The advances in experimental methods and the development of high performance bioinformatic tools have substantially improved our understanding of microbial communities associated with human niches. Many studies have documented that changes in microbial abundance and composition of the human microbiome is associated with human health and diseased state. The majority of research on human microbiome is typically focused in the analysis of one level of biological information, i.e., metagenomics or metatranscriptomics. In this review, we describe some of the different experimental and bioinformatic strategies applied to analyze the 16S rRNA gene profiling and shotgun sequencing data of the human microbiome. We also discuss how some of the recent insights in the combination of metagenomics, metatranscriptomics and viromics can provide more detailed description on the interactions between microorganisms and viruses in oral and gut microbiomes.
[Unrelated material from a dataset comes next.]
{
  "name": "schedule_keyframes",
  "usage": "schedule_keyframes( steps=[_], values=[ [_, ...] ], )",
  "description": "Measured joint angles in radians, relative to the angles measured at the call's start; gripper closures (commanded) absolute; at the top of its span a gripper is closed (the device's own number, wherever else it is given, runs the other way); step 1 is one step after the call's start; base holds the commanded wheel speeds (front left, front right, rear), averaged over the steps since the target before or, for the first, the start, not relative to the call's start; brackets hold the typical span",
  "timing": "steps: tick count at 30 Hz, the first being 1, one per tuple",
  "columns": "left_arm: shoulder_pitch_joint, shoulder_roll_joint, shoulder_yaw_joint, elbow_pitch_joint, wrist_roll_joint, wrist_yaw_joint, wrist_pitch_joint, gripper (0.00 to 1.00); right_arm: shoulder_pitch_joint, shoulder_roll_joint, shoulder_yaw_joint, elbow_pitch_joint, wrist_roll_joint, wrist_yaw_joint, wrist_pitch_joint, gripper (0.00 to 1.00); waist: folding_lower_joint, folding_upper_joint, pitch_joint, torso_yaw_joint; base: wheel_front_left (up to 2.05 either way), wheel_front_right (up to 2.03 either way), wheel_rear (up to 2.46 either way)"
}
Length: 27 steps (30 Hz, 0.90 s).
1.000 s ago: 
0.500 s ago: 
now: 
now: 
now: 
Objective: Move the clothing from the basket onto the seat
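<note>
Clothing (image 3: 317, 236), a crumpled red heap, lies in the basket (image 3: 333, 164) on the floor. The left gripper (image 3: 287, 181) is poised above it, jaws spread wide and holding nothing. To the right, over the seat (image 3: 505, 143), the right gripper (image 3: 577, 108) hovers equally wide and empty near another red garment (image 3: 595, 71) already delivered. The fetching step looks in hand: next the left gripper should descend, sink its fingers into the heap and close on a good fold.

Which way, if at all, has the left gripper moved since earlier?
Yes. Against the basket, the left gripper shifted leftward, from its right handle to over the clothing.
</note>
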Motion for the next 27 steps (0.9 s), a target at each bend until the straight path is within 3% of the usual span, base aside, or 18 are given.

Recent studies on viromics have begun to gain importance due to the potential involvement of viruses in microbial dysbiosis. In addition, metatranscriptomic combined with metagenomic analysis have shown that a substantial fraction of microbial transcripts can be differentially regulated relative to their microbial genomic abundances. Thus, understanding the molecular interactions in the microbiome using the combination of metagenomics, metatranscriptomics and viromics is one of the main challenges towards a system level understanding of human microbiome.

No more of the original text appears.